December 2021: historically high spot prices up to 1EUR/kWh, panic among those who did not understand what average cost means. Return back to fixed contracts, this time 0.10EUR/kWh for 2 years
Spring 2022: Putin happens, panic, fixed price contracts increasing steadily, reach 0.45EUR/kWh for 2 years(!!!) during the summer. Idiots sign up.
Winter 2022-2023: Nothing happened, spot prices not nearly as bad as people thought, not any worse than 2021. Average spot price around 0.10EUR/kWh.
Spring 2023: People who took fixed contracts in panic are angry as hell. There is a massive push to spot contracts because of the feeling of getting conned by power companies into paying more. People start understanding that the spot price is the true value of what they buy, and it only gets worse with fixed contracts.
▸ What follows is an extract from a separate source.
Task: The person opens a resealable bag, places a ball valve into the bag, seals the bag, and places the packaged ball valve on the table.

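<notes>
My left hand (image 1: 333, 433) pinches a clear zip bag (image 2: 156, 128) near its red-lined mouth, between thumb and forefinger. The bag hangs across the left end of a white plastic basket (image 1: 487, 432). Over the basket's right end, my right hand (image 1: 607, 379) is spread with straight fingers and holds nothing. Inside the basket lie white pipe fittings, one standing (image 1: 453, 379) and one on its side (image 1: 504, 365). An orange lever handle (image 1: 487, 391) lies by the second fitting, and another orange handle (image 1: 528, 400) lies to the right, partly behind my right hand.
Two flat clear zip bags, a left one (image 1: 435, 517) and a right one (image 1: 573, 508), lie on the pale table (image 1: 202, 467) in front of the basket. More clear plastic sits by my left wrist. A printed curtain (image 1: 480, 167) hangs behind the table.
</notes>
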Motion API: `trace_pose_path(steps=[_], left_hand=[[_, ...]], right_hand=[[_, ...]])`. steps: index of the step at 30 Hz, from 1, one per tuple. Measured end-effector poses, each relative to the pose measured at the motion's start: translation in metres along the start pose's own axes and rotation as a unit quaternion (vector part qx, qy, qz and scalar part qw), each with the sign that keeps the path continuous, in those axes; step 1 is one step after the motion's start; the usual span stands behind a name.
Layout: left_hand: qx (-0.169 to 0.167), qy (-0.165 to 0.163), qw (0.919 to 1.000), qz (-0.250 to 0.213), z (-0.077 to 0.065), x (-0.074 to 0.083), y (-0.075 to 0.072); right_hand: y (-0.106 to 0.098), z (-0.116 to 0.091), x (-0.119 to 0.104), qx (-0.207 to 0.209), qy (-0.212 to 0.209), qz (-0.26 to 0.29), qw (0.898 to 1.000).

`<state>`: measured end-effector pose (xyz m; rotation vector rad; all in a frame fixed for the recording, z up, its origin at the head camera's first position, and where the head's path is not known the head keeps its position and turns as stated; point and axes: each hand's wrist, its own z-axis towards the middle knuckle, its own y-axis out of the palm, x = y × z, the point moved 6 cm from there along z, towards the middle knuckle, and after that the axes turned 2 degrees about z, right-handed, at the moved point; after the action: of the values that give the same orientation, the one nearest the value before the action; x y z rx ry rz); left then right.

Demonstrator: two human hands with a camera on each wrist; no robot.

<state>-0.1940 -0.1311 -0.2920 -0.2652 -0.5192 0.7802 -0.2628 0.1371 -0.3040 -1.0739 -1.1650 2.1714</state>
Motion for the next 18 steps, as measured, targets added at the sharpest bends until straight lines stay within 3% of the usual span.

But let's see how it goes. Obviously now it's again possible to get a relatively good fixed contract (at 0.08EUR/kWh). But, the difference is here: earlier people consider spot pricing as some sort of risky, ugly con. This turned around: people now understand the trap in fixed contracts, and the safety in the spot contracts.
Someone:
--- Quote from: nctnico on April 16, 2023, 11:04:31 am ---
--- Quote from: tom66 on April 16, 2023, 10:52:51 am ---
--- Quote from: nctnico on April 16, 2023, 10:46:22 am ---Have you thought about loads that run continuously for long hours like lights, computers, TVs, refridgerators? Those are significant electricity users that can't really be timed. In addition not all heavy loads like washing machines and dish washers can't be run at night due to the noise.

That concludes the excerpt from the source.